The remnants of the Americana Motel sit stolidly in the 6700 block of DeLongpre Avenue in Hollywood, a sign on its stucco walls still advertising a vacancy, free color television and a "low weekly rate." But there are no guests anymore, only prisoners.
The motel--once the haven for prostitutes and others on the grimy side of Hollywood--now has barred windows and a chain-link fence topped with barbed wire. There is a locked gate and razored concertina wire loops along the rooftop. Behind the walls of the former motel are men, women and children who have been detained by the Immigration and Naturalization Service.
The tenants, suspected illegal aliens, are the inhabitants of the newest INS detention facility--in the middle of a neighborhood of single-family homes and apartment buildings. And while the neighbors are happy that the building is no longer used as a motel, some question its new use.
"We feel very uneasy. It's like looking over at prisoners in a prisoner-of-war camp," said Raquel Godoy, who lives across the street.
Another neighbor in the same block, who spoke in Spanish and declined to give her name, agreed.
"It's a mental stress. We see that many of them are Latino people like us, and you see the children playing behind the bars," the mother of five said. "No one ever told us that they would be here."
Residents said they knew nothing about INS plans to move into their neighborhood until a busload of detainees arrived on New Year's Eve. Today, there are about 70 people at the 20-room motel building and eventually there will be room for 125--usually staying anywhere from a few days to a few weeks before deportation proceedings begin.
Los Angeles City Councilman Michael Woo, who represents the Hollywood area, said he shares the concern of his constituents and wants the city to look closely at the facility.
"I think clearly it's an affront to the neighbors in the area," Woo said Wednesday. Referring to past problems with prostitution, drug dealing and related crimes in the area, Woo added: "I don't think it's right to burden the (residents) with one additional facility that detracts from the community."
Woo said he plans to ask the city's Building and Safety Department to cite the INS and its private contractor for failing to comply with city zoning ordinances and for not obtaining the necessary permits to operate the detention facility.
Those problems with city regulations, Woo said, may extend to possible fire code violations. City officials who inspect buildings for code compliance could not be reached for comment. But Woo contended that local residents should have been warned about the plans to locate a detention facility in their midst.

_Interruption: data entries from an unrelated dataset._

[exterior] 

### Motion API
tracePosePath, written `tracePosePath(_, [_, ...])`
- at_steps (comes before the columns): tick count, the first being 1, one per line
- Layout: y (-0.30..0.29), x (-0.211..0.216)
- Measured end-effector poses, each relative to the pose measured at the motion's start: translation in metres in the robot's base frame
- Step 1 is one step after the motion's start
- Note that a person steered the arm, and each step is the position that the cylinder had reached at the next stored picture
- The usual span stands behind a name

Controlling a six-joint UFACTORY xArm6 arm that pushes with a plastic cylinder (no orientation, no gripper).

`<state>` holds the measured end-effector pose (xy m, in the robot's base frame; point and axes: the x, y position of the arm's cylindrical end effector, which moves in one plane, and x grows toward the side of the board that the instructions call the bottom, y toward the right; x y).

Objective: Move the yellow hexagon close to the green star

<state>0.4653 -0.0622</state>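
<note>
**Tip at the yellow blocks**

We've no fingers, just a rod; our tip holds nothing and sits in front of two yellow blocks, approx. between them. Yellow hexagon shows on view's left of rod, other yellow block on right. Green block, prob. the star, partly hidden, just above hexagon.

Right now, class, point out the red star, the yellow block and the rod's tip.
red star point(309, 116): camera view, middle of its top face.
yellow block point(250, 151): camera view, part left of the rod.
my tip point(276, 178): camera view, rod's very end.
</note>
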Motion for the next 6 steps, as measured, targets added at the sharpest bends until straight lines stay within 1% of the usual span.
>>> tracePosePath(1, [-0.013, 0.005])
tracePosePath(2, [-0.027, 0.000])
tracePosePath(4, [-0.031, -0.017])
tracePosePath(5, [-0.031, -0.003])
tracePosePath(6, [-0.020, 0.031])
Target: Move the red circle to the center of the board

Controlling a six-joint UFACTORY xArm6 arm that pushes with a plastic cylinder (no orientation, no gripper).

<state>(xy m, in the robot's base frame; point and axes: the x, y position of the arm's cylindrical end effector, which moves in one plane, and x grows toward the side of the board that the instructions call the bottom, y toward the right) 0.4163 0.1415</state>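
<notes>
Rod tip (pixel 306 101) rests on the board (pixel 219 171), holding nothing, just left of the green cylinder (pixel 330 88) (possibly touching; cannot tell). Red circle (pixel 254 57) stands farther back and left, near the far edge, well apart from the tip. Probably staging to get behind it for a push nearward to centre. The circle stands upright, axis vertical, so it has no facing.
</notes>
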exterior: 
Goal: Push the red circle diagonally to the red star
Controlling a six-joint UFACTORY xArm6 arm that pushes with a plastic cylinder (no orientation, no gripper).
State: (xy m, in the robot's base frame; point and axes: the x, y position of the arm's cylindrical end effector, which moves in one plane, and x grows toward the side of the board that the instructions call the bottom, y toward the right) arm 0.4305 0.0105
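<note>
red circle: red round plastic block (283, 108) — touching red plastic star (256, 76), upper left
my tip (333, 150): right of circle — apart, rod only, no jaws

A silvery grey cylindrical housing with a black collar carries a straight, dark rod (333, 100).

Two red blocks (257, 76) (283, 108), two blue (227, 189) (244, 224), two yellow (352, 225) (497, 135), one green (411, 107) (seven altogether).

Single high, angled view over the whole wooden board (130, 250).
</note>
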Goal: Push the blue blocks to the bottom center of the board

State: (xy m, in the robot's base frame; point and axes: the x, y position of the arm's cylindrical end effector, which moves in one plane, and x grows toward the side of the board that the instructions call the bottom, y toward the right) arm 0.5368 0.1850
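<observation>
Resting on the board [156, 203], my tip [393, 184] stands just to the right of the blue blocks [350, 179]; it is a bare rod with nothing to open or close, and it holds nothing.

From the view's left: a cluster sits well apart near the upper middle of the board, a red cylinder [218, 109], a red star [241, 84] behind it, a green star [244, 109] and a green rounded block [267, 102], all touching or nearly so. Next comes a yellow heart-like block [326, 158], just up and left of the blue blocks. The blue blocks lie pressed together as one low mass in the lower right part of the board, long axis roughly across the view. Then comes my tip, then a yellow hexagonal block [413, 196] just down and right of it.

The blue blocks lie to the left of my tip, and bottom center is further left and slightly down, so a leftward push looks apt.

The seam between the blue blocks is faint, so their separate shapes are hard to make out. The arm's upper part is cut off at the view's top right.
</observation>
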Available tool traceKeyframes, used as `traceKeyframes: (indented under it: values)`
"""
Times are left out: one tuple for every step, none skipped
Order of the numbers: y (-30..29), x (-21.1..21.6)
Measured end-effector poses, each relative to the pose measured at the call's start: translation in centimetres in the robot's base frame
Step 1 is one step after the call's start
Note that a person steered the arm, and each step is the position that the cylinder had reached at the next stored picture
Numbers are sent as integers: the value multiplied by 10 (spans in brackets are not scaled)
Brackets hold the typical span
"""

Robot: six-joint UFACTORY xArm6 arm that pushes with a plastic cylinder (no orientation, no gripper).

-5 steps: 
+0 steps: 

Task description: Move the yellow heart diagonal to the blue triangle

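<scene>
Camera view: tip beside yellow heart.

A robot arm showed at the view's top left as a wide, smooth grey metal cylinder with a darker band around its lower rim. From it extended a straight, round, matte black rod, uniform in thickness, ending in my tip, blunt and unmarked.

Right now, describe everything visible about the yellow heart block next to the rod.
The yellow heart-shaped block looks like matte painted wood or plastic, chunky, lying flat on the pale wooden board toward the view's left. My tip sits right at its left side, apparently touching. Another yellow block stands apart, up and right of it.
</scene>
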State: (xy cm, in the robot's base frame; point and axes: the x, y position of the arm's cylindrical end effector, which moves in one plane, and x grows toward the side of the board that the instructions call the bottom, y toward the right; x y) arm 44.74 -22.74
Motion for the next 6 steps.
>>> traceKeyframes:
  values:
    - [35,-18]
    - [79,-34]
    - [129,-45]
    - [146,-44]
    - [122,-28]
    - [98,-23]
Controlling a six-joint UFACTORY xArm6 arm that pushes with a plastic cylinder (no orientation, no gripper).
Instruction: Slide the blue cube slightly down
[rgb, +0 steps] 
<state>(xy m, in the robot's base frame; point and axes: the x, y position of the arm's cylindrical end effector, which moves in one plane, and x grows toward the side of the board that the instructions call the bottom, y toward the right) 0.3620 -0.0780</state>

"Either the contractor or the INS failed to recognize the need to notify the public or they did it intentionally," Woo said.
Executives with Behavioral Systems Southwest Inc., the private firm that has contracted with the INS to operate the Hollywood facility, denied that any city ordinances were broken, although they said they are seeking to change the classification of the building "from motel to a board-and-care facility."
"Our understanding is that we are violating no codes," said Lucille Wills, regional administrator for the Pomona-based company.
The firm, which has a one-year contract with the INS, had been operating a similar facility--at a daily cost to the government of about $30 per person--out of a Pasadena convalescent home until city officials there cited zoning restrictions and told the company to leave.
Faced with a Jan. 1 deadline to find a new temporary lockup for the suspected illegal aliens, the company seized on the Hollywood site. "The zoning was appropriate, and the building was available," Wills said.
George Rayner, INS assistant director for detention and deportation, said federal officials inspected the motel and concurred that it could be used to hold illegal alien suspects while they await deportation proceedings. But he added that compliance with local zoning ordinances or regulations was the responsibility of the private contractor.
Noting that the INS has a similar detention facility in Inglewood, Rayner said the Hollywood facility is not unusual and represents an improvement to the property. The motel there was nearly shut down in 1982 when a Superior Court judge warned owners to stop renting to prostitutes.
"Before we went there, the (motel) was used by hookers and drug users," Rayner said. "We cleaned up the neighborhood."
Virginia Charon, a resident who has lived in the area since 1942, agreed. "I'll have to say that Immigration has cleared the place up," she said. "It was an absolute mess."
But the change has not placated Charon's neighbors. "It was something totally unexpected," said Raquel Godoy. "We were very comfortable, and then the INS came.